Employers aren’t the only ones whose video surveillance of the workplace has caused disputes. The United Food and Commercial Workers (UFCW) Union Canada was held to have invaded the privacy of managers and replacement workers whom it filmed crossing a picket line at Edmonton’s Palace Casino during a strike.

The Supreme Court of Canada, however, ruled in 2013 in Alberta (Information and Privacy Commissioner) v. United Food and Commercial Workers, Local 401 that recording images was a vital tool for the union to express its position. Thus, the law banning the collection and use of such images without permission – the Alberta Personal Information Protection Act (PIPA) – is unconstitutional because it unreasonably limits the union’s freedom of expression. (The Alberta government has until mid-2015 to amend the Act.)

“The ruling confirmed the propriety of video monitoring of public places, including the workplace,” says Dolan. “That case speaks to how and when and where it’s appropriate.”

 

Another privacy issue that has proven contentious is the right of employees to see their personnel records, including performance appraisals.

Employees in Alberta, British Columbia and Québec, as well as employees of federally regulated organizations, are entitled to access any of their personal information, to challenge any inaccuracies and to have them amended.

When Bell Canada employee Donald Peter Johnson demanded to see all the workplace emails between specific colleagues that mentioned him, Bell had to comply in order to satisfy PIPEDA.

“We do not advise the employees who are targeted by the request,” says Bergeron. “We just show up at their desks and conduct the search, to make sure it is not compromised. A few emails popped up. We made sure they did not contain any personal information about other employees. If they did, we crossed those sections out.”

Johnson, however, lodged a complaint that some emails had not been retained. The federal Privacy Commissioner ruled that Bell had conducted an appropriate search and that its policy of retaining deleted emails for only 49 days was acceptable.

When Johnson appealed the decision, the Federal Court ruled in 2008 (Johnson v. Bell Canada) that Bell did not need to keep deleted emails if they were unrelated to the conduct of its business.

“If it’s just an exchange of opinions on an individual, then it’s a purely personal matter and should not become part of the employee file,” says Bergeron. “It was good confirmation of exactly what we need to keep in the employee file.”

With the common law regarding employee privacy rights still developing, it is unclear whether employees of provincially regulated, private-sector employers outside Alberta, BC and Québec have a right to access their personnel files.

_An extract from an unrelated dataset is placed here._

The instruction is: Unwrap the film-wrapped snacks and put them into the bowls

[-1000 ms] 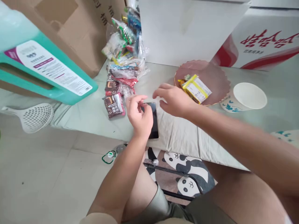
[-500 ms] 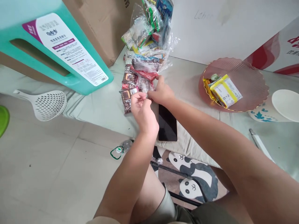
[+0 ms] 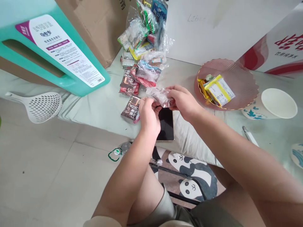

However, in unionized workplaces, the collective agreement often has a clause entitling employees to do so.

“Our policy, on the broadest reading of privacy legislation, is that employees are entitled to see everything that the organization has about them,” says Dolan. “At any time that an employee wishes to see what’s in their personnel file, we make it available. If someone, say, has made a complaint about them, we would redact the portions of a document that can identify the other individual.” Other exceptions would include confidential commercial information or information covered by solicitor-client or litigation privilege.

As long as an employer has a reasonable basis to collect or use information about an employee, that’s still being respected, says Black. “What the case law is doing is challenging employers to make sure they truly do. Simply because you can obtain a lot of information about somebody, does that mean you should? There’s not a huge shift in what we’re allowed to do; it’s just that we’re more accountable for what we do.”